Monday, June 6, 2016
The Dead Can Speak
For most European Americans, the idea that the dead can speak from beyond their actual time on Earth—in other time-frames than our own—is a story told to them solely though pop culture, in cheesy Hollywood movies about evil Ouija boards or haunted houses rife with demonic possession. But, if you delve just a little deeper into better content than the kind offered on generic prime-time t.v., you'll find a lot more varied factual accounts of our relationships with our ancestors, as told in our very blood and bones.

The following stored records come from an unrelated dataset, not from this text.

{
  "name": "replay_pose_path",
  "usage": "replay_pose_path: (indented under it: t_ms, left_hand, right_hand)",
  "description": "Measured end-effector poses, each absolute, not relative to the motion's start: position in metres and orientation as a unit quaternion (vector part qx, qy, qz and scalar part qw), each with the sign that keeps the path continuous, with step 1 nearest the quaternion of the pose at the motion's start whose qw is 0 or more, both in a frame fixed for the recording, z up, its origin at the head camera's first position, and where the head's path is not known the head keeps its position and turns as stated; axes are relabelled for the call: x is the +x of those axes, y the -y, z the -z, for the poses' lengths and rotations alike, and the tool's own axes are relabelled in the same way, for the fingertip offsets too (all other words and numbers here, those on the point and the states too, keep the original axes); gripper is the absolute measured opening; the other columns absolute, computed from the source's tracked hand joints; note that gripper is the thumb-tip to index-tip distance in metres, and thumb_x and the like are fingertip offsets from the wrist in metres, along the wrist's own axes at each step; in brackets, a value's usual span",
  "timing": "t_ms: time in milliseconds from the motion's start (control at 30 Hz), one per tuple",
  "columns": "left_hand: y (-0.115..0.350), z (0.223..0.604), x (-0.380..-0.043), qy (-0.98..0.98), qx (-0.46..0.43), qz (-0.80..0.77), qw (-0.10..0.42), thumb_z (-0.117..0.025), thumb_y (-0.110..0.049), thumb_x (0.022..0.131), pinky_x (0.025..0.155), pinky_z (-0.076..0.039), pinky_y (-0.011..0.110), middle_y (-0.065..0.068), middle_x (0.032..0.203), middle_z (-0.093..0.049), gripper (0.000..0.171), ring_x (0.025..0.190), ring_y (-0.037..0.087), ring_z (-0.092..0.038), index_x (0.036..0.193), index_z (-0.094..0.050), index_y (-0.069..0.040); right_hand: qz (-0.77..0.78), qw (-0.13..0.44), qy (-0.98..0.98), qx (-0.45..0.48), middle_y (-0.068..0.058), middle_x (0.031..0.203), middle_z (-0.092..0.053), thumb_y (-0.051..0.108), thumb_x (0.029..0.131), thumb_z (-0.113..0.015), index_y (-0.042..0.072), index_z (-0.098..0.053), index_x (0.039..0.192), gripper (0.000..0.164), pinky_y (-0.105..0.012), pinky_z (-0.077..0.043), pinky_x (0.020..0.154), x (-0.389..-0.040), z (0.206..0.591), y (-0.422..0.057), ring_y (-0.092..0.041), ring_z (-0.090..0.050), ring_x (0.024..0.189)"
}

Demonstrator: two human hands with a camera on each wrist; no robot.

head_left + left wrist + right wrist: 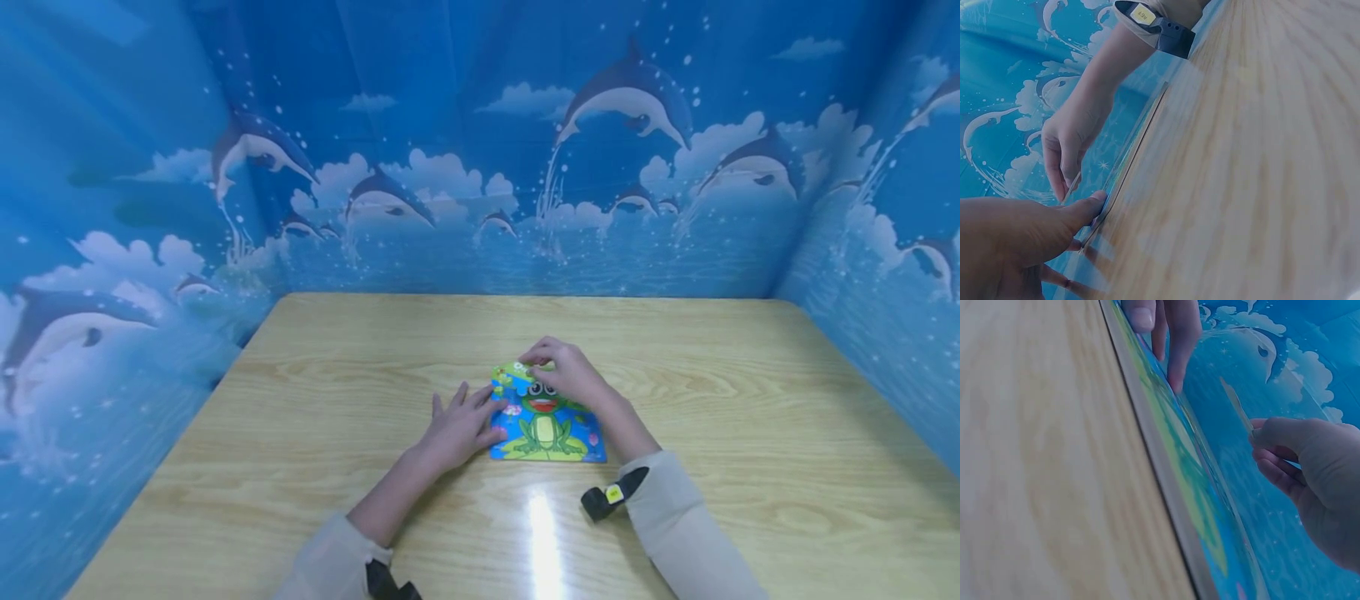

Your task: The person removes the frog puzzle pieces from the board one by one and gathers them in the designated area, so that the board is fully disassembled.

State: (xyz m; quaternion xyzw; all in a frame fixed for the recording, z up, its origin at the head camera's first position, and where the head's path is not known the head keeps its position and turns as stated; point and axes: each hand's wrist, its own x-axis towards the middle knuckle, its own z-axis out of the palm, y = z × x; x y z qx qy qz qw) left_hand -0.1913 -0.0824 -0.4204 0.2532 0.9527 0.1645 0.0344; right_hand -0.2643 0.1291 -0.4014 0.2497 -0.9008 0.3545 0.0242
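Note:
A frog picture puzzle (545, 429), blue and green, lies flat on the table. My left hand (457, 429) rests at its left edge with the fingers spread and the thumb on the picture. Over the puzzle's top edge, my right hand (573, 375) pinches a thin flat puzzle piece between thumb and fingertips. In the right wrist view this puzzle piece (1237, 403) stands tilted, raised above the board. The left wrist view shows the left thumb (1088, 209) at the board's edge. My right hand covers part of the frog's head in the head view.
The light wooden table (360, 350) reaches back to a blue curtain (450, 183) printed with dolphins, which also hangs at both sides. Black camera straps (615, 493) sit on the sleeves. A bright reflection lies on the tabletop in front of the puzzle.

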Motion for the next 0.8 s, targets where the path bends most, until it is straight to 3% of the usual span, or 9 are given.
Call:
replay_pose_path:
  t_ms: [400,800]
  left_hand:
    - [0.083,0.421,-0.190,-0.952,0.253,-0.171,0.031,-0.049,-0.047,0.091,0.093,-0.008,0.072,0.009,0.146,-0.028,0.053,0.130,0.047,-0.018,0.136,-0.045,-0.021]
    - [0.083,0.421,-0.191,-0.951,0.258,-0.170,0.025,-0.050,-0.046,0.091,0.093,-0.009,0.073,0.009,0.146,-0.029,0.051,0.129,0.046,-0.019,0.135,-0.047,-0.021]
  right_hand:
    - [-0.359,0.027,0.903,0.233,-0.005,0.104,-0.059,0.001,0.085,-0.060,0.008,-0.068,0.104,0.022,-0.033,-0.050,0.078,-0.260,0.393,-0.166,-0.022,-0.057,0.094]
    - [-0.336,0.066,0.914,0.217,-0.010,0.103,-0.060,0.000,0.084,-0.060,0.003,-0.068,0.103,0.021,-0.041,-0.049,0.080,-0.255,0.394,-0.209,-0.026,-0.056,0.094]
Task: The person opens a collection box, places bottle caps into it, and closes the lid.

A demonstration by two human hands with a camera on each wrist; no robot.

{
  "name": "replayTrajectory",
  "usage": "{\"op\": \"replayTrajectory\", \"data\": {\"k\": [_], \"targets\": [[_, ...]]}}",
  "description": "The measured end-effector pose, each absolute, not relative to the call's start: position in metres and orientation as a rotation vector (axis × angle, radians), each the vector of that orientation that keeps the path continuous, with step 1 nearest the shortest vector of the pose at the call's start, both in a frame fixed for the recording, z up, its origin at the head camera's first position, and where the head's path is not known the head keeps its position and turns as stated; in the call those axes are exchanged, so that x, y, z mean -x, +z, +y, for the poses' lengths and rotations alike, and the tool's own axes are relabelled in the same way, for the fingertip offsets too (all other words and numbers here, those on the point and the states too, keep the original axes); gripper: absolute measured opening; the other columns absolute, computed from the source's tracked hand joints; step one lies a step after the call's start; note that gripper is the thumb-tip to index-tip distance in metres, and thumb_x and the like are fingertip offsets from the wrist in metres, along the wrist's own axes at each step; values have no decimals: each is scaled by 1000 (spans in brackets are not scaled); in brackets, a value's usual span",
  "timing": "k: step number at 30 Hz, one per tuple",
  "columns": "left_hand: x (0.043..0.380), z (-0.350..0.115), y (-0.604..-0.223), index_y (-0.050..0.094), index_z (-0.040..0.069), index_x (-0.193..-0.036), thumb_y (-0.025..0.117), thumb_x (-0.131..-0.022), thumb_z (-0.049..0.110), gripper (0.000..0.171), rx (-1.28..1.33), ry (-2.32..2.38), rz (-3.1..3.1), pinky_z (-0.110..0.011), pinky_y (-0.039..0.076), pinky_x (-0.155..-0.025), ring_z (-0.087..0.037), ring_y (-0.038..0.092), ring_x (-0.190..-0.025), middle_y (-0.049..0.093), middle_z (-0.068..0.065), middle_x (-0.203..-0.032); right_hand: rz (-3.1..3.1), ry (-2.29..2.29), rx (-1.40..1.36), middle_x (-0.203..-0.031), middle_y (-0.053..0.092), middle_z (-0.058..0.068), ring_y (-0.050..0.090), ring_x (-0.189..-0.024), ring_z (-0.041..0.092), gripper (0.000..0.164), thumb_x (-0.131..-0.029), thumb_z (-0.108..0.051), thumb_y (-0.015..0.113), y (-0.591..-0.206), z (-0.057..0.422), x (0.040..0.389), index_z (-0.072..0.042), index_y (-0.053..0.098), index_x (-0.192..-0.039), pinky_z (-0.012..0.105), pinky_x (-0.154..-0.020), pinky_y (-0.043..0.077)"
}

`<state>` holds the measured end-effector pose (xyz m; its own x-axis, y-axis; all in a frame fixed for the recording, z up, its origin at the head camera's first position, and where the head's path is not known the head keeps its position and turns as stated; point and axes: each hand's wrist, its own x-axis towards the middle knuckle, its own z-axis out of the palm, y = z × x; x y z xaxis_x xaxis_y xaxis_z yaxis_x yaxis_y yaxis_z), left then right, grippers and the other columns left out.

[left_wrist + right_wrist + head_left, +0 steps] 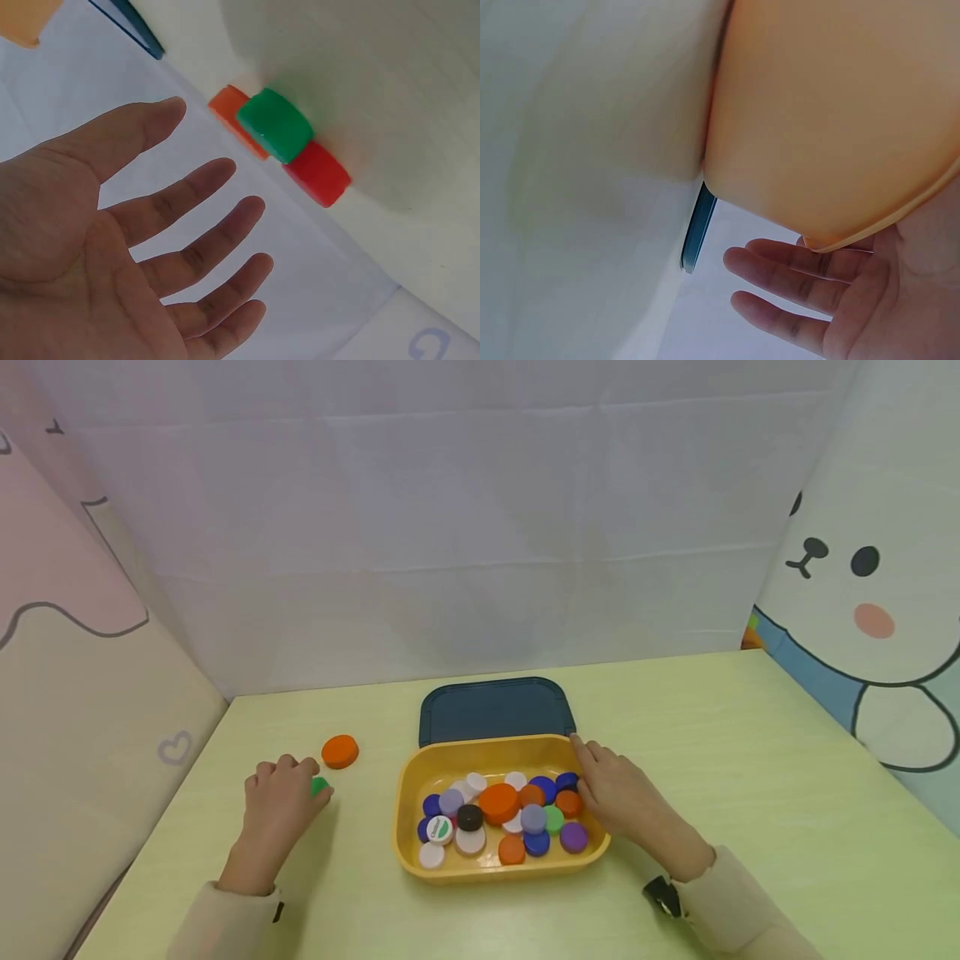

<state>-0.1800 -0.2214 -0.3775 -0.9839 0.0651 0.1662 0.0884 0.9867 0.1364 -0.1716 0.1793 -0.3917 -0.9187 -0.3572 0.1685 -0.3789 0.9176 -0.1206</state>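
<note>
My left hand [277, 806], fingers spread and relaxed, hovers at the table's left over a green bottle cap [275, 125]. Beside that cap lie a red cap [319, 174], hidden from the head view by the hand, and an orange cap [341, 751]. No cap is between the left fingers. A yellow plastic box [502, 874] stands mid-table with many coloured caps inside. My right hand [622, 793] holds its right rim, thumb over the inside and several fingers [787, 277] along the outside; the thumb is hidden in the right wrist view.
A dark teal lid [495, 710] lies flat behind the box, close to its back rim. Pale cloth [480, 527] hangs along the table's far edge, with printed panels at both sides. The pale yellow table [750, 760] stretches off to the right.
</note>
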Motion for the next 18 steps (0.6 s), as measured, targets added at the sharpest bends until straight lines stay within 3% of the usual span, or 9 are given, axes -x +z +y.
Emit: {"op": "replayTrajectory", "data": {"k": [7, 18], "targets": [[183, -231, -391, 58, -2, -101, 70, -77, 20, 35, 114, -178, -2955, -55, 38, -71, -50, 44, -89, 53, -26, -92, -2937, 229, -568, -101, 54, 14, 48, -76, 19, 52, -89, -17, 51, -392, 179, 171, 7, 38, -134, 34, -73, 49], [188, -237, -401, 58, -2, -101, 74, -74, 17, 36, 100, -181, -2946, -55, 37, -72, -50, 42, -91, 50, -26, -93, -2933, 225, -562, -95, 52, 11, 43, -70, 16, 52, -89, -17, 52, -394, 179, 172, 6, 38, -134, 30, -66, 46]]}}
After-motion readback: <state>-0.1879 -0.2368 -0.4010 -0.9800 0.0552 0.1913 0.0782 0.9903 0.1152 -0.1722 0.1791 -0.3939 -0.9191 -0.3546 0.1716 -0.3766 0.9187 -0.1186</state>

Forensic science, in the duel branches of forensic pathology and forensic archaeology, can uncover the brutally violent truths behind the deaths and oppression writ upon our ancestors bodies (http://www.pbs.org/wnet/secrets/), ones that that were denied life in the history books and textbooks of our mutual pasts, as white America sought to exploit their often weaker economic poverty through a cultural dominance that's extremely one-sided, because cultural assimilation often goes hand-in-hand with bloody wars for land and other precious resources, which means your kind of reminiscently Asiatic eyes are a most inconvenient feature to be dealt with evenhandedly. You are that which they wanted to destroy.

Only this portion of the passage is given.